Jerry Rice: Well, you know, I think if I didn’t have so much going on and so many things going on at that time with ESPN, and all of my endorsement stuff, and also my work off the field out there in the community, then I would have gone back and done the All Stars. The guys that are out there competing right now, they are very competitive, very good dancers.
I have a skit that I have to do next week, we call Dance Center, with Kenny Mayne, and also Lynn, where we get the opportunity to critique these guys and also talk about their weaknesses and their strengths, and all of that. That’s a lot of fun, but if I didn’t have all of that going on off the field, I would have went back and did Dancing With the Stars.
Q: So would it appeal to you to do a shorter version, maybe one or two episodes, with you going against Donald Driver and Hines Ward and all of the other NFL guys that have competed?
Jerry Rice: Yeah, you know what, it would be just as competitive, and I know how those guys are and they did a fantastic job. They were able to win that trophy, it’s almost like because we are so competitive–and I didn’t like coming in second place, I came in second to Drew Lachey. If you come in second, that’s just like not winning it. So yeah, I would love to get back out there, if it was a shorter version where we could compete, I know those guys would probably take it seriously and it would be a lot of fun.
Q: Now, you just turned 50, but you are probably younger than most of us. What have you got on your plate to keep that fire going and stay young?

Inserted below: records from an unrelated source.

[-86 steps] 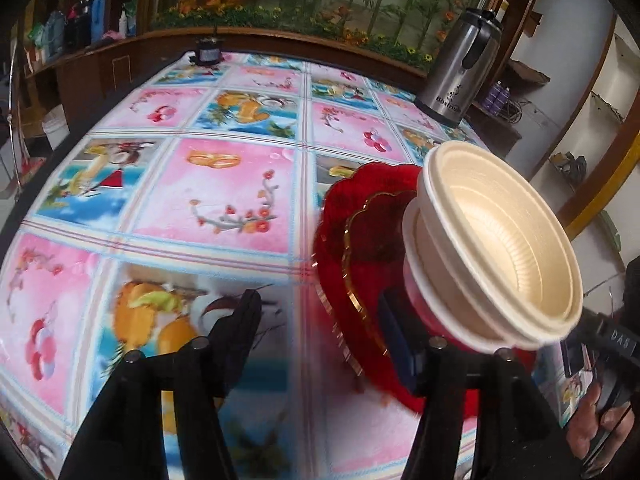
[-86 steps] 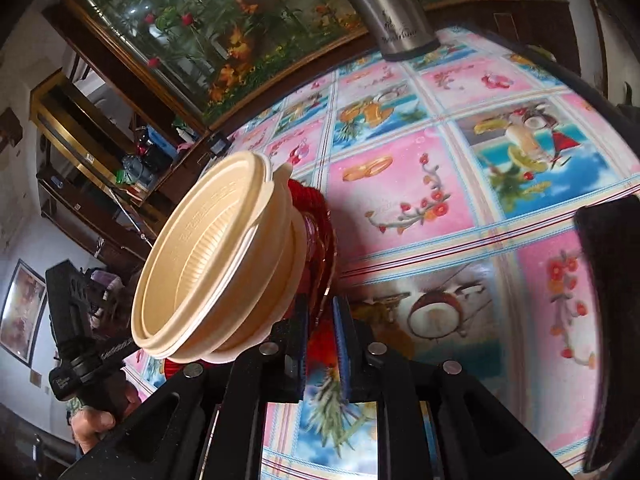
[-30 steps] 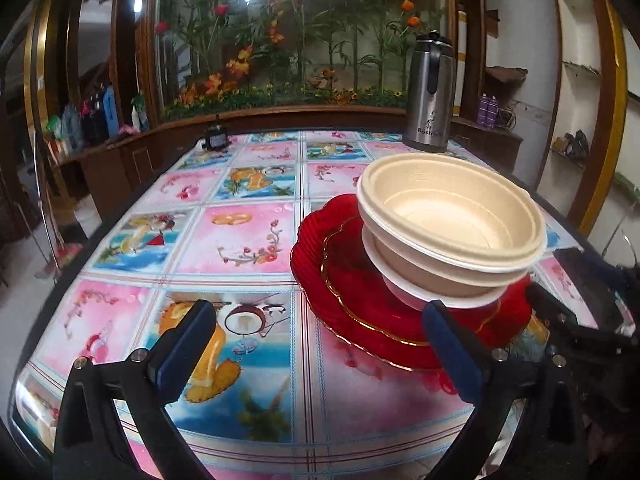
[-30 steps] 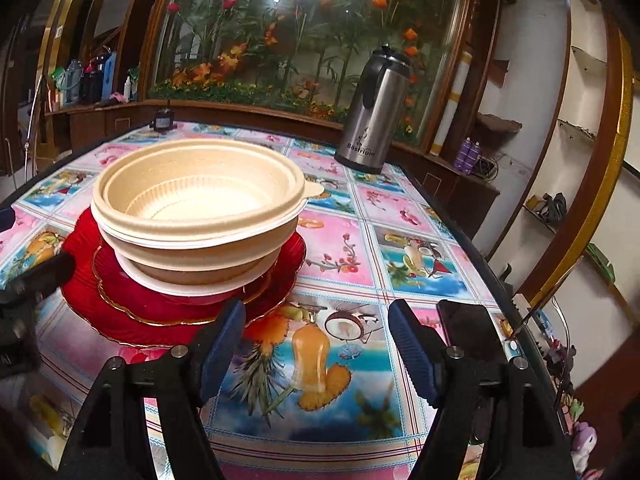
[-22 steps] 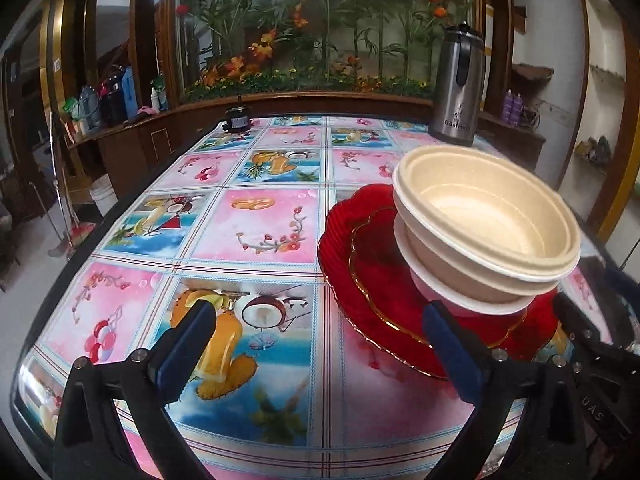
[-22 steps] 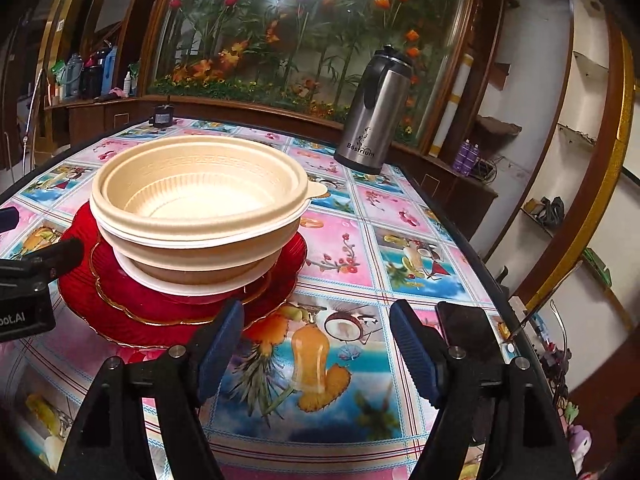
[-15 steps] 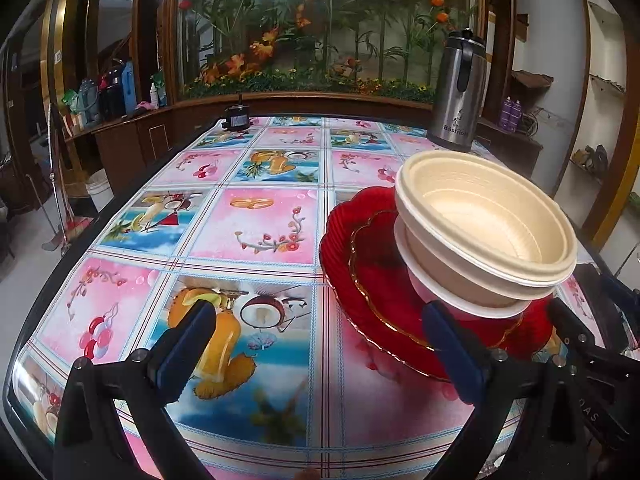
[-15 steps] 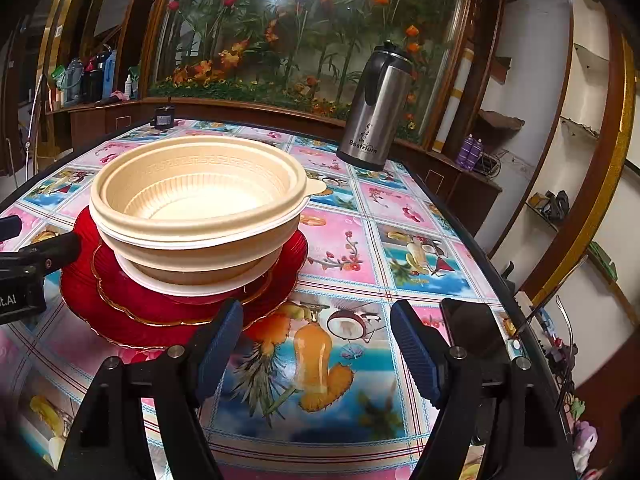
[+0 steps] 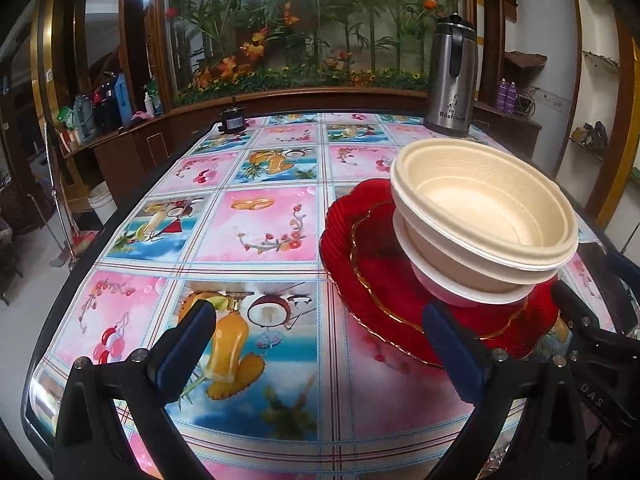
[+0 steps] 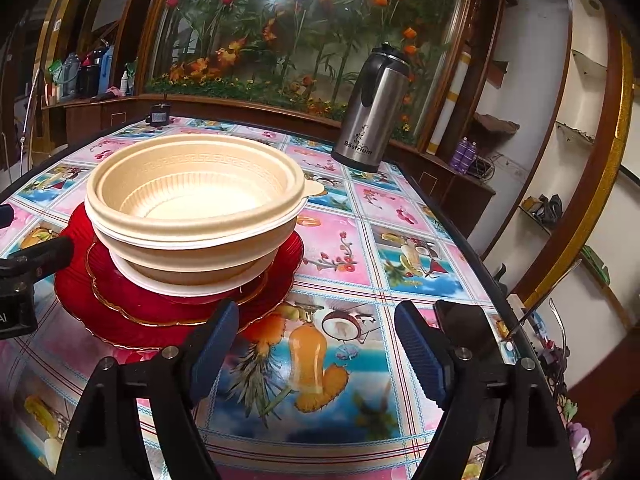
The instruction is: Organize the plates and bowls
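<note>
Left tool (image 9: 316, 340) and right tool (image 10: 316, 340) gape empty beside the beige bowls (image 10: 192, 196) nested on red plates (image 10: 128, 312); stacking seems finished, next probably withdrawal

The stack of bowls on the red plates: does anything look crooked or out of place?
Slightly. The beige bowls are nested unevenly, so the top one overhangs the white rim below, toward the kettle. The red plates lie flat. Nothing looks spilled or broken.
</note>
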A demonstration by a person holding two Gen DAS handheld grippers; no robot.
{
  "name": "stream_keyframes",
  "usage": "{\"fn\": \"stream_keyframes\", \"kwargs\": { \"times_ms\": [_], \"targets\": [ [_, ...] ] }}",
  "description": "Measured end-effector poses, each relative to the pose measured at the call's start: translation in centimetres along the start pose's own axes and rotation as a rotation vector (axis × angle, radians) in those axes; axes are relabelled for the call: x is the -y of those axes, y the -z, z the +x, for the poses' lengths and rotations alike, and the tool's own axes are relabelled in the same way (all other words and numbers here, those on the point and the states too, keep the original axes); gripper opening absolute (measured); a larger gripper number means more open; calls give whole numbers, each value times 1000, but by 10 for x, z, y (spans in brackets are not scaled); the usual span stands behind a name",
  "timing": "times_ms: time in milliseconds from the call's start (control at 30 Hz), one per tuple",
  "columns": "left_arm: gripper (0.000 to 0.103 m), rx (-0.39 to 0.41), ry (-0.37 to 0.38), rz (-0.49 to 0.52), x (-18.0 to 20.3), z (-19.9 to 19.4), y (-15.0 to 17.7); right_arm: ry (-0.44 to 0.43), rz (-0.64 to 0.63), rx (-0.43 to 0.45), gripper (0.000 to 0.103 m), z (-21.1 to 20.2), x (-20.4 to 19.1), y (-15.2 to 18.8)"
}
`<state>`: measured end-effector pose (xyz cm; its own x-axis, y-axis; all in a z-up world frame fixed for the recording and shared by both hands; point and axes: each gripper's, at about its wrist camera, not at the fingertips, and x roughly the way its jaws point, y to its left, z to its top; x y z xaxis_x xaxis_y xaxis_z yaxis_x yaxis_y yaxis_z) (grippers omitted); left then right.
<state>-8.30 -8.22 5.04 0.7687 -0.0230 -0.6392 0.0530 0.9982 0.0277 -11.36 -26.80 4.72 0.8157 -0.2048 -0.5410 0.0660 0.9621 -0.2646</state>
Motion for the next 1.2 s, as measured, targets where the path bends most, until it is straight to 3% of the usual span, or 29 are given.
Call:
{"fn": "stream_keyframes", "kwargs": {
  "times_ms": [1200],
  "targets": [
    [103, -3, -108, 69, 8, 1, 3, -17, 18, -7, 87, 0, -1, -1]
  ]
}}
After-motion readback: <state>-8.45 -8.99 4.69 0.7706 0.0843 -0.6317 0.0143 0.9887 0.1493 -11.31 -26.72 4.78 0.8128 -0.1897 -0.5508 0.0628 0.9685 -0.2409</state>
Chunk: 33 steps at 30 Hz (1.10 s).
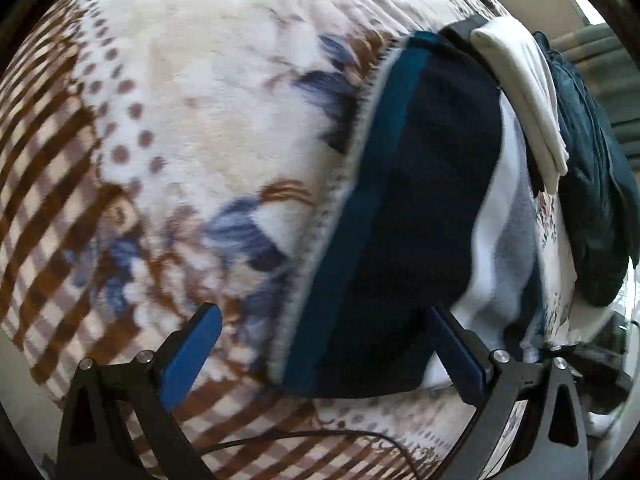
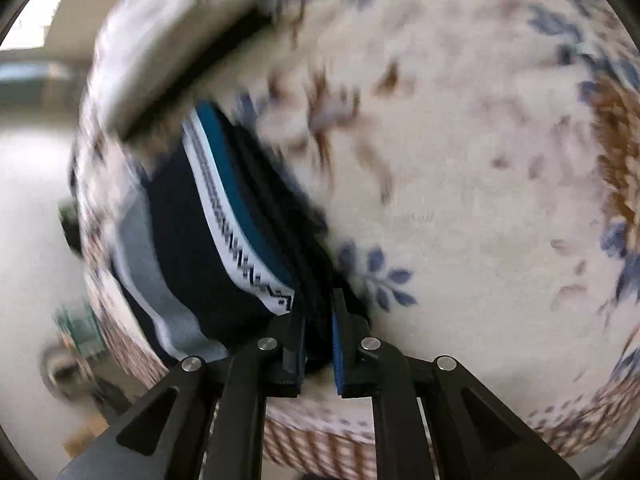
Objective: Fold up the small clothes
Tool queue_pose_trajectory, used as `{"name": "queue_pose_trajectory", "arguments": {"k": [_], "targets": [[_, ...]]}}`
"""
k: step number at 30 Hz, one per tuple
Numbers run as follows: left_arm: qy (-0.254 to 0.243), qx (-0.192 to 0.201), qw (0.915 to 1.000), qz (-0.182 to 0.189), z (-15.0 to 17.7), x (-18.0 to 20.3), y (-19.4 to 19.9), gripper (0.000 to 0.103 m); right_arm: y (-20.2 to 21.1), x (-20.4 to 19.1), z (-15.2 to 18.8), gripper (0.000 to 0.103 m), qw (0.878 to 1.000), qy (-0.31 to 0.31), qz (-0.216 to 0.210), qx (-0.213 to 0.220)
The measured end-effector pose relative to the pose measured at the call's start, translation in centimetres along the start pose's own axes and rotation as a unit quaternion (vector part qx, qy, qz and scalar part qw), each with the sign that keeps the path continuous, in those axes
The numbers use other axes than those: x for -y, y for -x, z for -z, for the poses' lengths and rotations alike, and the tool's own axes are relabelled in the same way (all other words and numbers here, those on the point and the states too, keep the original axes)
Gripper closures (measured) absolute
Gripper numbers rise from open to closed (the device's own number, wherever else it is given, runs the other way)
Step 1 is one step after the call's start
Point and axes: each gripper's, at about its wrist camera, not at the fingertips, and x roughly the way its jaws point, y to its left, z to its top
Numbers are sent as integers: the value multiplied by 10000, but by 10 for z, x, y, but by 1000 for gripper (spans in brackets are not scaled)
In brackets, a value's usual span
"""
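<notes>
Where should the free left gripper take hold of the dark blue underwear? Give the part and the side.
Take the near end of the patterned waistband on the dark blue underwear, coming from the blanket side. That long edge lies clear there; white clothes crowd the other side. The left gripper is open; the right gripper already pinches the garment.

I read this as a domestic setting, most likely a bedroom or living area. The work surface under my cameras is covered by a plush fleece blanket (image 1: 192, 128) printed with blue flowers, brown sprigs, dots and a brown checked border, the kind found on a bed. A pile of folded laundry (image 1: 532, 100) in white and dark green lies at its far edge. Beyond the blanket, the right wrist view shows a pale floor (image 2: 28, 208) and daylight from a window (image 2: 36, 20), heavily blurred. A thin black cable (image 1: 304, 436) trails across the blanket's border.
</notes>
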Motion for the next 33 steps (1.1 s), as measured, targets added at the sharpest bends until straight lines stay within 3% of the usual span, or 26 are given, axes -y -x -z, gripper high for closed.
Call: {"name": "queue_pose_trajectory", "arguments": {"k": [2,6,7,10,12,15,17,21,22,23,24,25,28,33], "targets": [[-41,15,9999,162,-6,7,5,0,-2,-5,-8,78,9999,161,43,-35],[-153,271,9982,508,-30,13,12,0,21,-18,-33,19,9938,633,-580,703],[-168,302,9979,557,-36,10,10,0,16,-19,-43,14,9919,737,-753,703],[-98,204,9962,837,-58,8,-17,0,-24,-22,-77,14,9858,920,-1395,135],[5,-20,9923,1236,-71,7,-45,0,-59,-27,-93,14,9775,1152,-1741,-309],[-213,-33,9874,1568,-78,12,-53,0,-78,-34,-99,12,9652,1422,-2140,-494],[-397,34,9839,1742,-81,17,-52,0,-79,-45,-98,12,9495,1668,-2586,-608],[-516,148,9794,1947,-81,21,-48,0,-99,-72,-86,14,9464,2042,-2390,-741],[-527,196,9779,2013,-80,23,-47,0,-102,-73,-85,22,9478,1967,-2399,-736],[-573,281,9752,2117,-79,26,-43,3,-102,-73,-87,34,9500,1852,-2409,-723],[-621,374,9735,2170,-74,29,-37,26,-101,-71,-86,66,9505,1687,-2518,-684],[-689,413,9723,2194,-75,35,-35,46,-99,-72,-85,68,9524,1639,-2508,-566],[-831,430,9709,2203,-82,48,-23,61,-84,-75,-77,72,9588,1590,-2342,-237],[-1026,362,9665,2324,-102,66,4,67,-36,-82,-62,75,9557,1510,-2513,259]]}}
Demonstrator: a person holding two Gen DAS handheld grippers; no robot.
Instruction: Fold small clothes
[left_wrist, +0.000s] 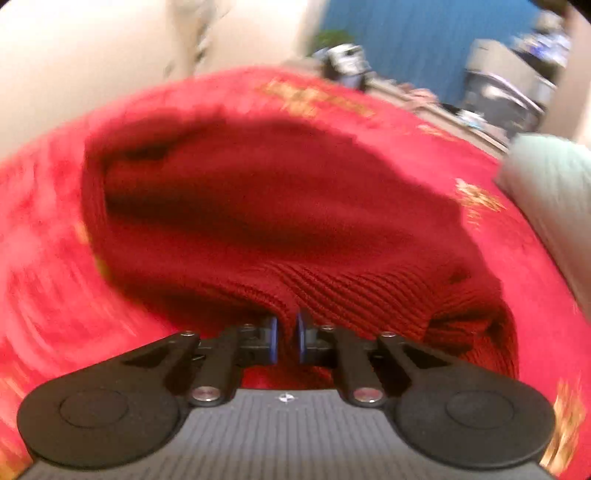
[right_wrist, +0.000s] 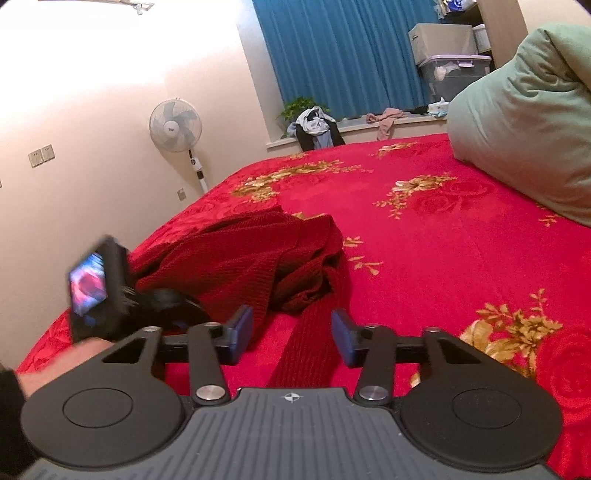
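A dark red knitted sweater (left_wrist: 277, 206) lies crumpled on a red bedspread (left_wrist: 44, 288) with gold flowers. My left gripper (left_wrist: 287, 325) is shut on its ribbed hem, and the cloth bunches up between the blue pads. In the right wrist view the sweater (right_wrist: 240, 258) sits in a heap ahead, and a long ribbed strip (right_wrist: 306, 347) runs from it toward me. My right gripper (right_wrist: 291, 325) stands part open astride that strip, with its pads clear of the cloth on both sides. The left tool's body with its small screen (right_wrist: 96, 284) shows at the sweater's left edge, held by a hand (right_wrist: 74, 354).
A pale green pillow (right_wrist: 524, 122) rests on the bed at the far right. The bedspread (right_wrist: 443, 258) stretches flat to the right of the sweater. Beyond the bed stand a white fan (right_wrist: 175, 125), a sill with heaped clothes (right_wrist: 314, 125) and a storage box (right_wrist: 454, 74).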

Jerry Rice: You know what, I’m just going to continue working out, doing a lot with ESPN, getting out in the community, Steve Young and I have a tournament every year, and we do a lot of commercials together, we have a lot of fun with Van Heusen.
We’ve got so much going on, and I’m just happy I was able to make that transition after football, because it was very difficult because I played twenty years and that was everything to me. That was my main focus.
Now you enter the second half of your life, and I have so many opportunities out there. I think it has to do with how successful I was on the football field, then Dancing With the Stars introduced a whole new demographic, so expect to see more of me.
Q: Now, you mentioned doing a golf tournament with Steve Young, who’s better, you or Steve?
Jerry Rice: No, no, I’m better than Steve (laughs). I’m better than Steve. You would not believe this guy, because for some reason, Steve and I developed this relationship, and people like when I’m around , because I have a tendency to loosen him up a bit, especially if we are doing a Van Heusen commercial or something like that. He’s a totally different guy, and it’s just a lot of fun. We did some great things on the football field, but we’re still doing some amazing things off of it.